Four points repay memorisation. First, get the section numbers right: Section 1 (short title/extent/commencement), Section 2 (application), Section 3 (definitions), Section 4 (charging). Second, Section 3 defines only appeal, Court and prescribed, plus the CPC borrowing rule — everything else flows from the CPC or the State General Clauses Act. Third, the definition of Court is inclusive and reaches tribunals and special-law authorities deciding rights, which dovetails with the special-law carve-out in Section 2(2). Fourth, the operative principle on fee — that it is fixed on the plaint's averments, that it is the plaintiff's option subject to judicial check for patent under-valuation (Tara Devi), and that it is a matter between plaintiff and State, not a defence weapon (Rathnavarmaraja). For the wider scheme, return to the Kerala Court Fees and Suits Valuation Act hub.

Frequently asked questions

Are the definitions in the Kerala Court Fees and Suits Valuation Act, 1959 in Section 2 or Section 3?

They are in Section 3, which is headed "Definitions". Section 2 is the "Application of Act" clause and contains no definitions. This is a frequent trap: candidates who place the definitions in Section 2 misstate the statute.
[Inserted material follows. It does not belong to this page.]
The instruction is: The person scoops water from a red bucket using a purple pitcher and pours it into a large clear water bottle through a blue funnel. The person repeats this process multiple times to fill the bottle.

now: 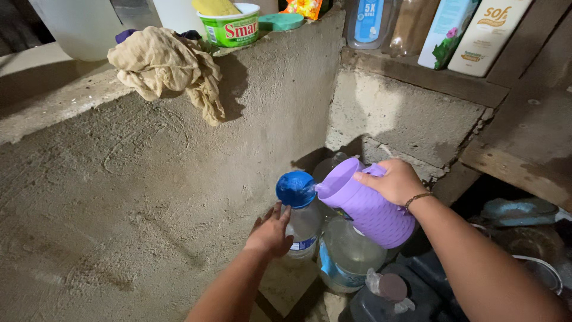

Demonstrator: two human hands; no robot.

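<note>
Concrete wall (149,179) behind, rough and grey. Purple plastic pitcher (366,209) looked stiff, light, ribbed for grip, probably heavier with liquid; gripped near its rear handle by right hand (396,182), fingers clenched round it. Tilted, long axis slanting, spout aimed left and down at blue funnel (296,189) atop clear bottle (304,229). Steadied by left hand (269,234), fingers spread loosely against bottle; thin, crushable, best held at its middle

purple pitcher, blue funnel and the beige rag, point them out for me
purple pitcher (372,211), head view, on its textured side wall
blue funnel (295,188), head view, on the funnel's bowl atop the bottle
beige rag (164,62), head view, on its crumpled middle
</note>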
What does Section 2 of the Act do?

Section 2 fixes the Act's scope. Sub-section (1) says the Act does not apply to documents presented before an officer serving under the Central Government, and sub-section (2) makes the Act's fee provisions apply to proceedings under any other law only subject to the fee provisions of that other special or local law.

How does the Act define "Court"?

Section 3(ii) defines Court to mean any Civil, Revenue or Criminal Court, and inclusively to cover a Tribunal or other authority having jurisdiction under any special or local law to decide questions affecting the rights of parties. The functional test is the power to decide questions affecting parties' rights.

Why does the Act define so few terms?

Because Section 3(iv) borrows meanings from the Code of Civil Procedure, 1908 for any expression used but not defined in the Act or in the Interpretation and General Clauses Act, 1125. Terms like plaint, decree and mesne profits therefore take their CPC meanings, so the Act need not re-define them.

Can a defendant object that the plaintiff has paid too little court fee?

Generally no. In Rathnavarmaraja v. Vimla, AIR 1961 SC 1299, the Supreme Court held that adequacy of court fee is a matter between the plaintiff and the State; the Act is a revenue measure, not a weapon for the defendant to obstruct the trial, and a defendant cannot ordinarily invoke revisional jurisdiction on that ground alone.

Is the plaintiff's valuation of the suit always binding for court fee?

Not absolutely. Under Sathappa Chettiar v. Ramanathan Chettiar, AIR 1958 SC 245, the plaintiff exercises an option in Section 7(iv)-type suits and the court-fee value then governs jurisdiction. But Tara Devi v. Sri Thakur Radha Krishna Maharaj, (1987) 4 SCC 69, permits the court to revise the valuation where it is arbitrary, unreasonable, or the plaint is demonstrably undervalued.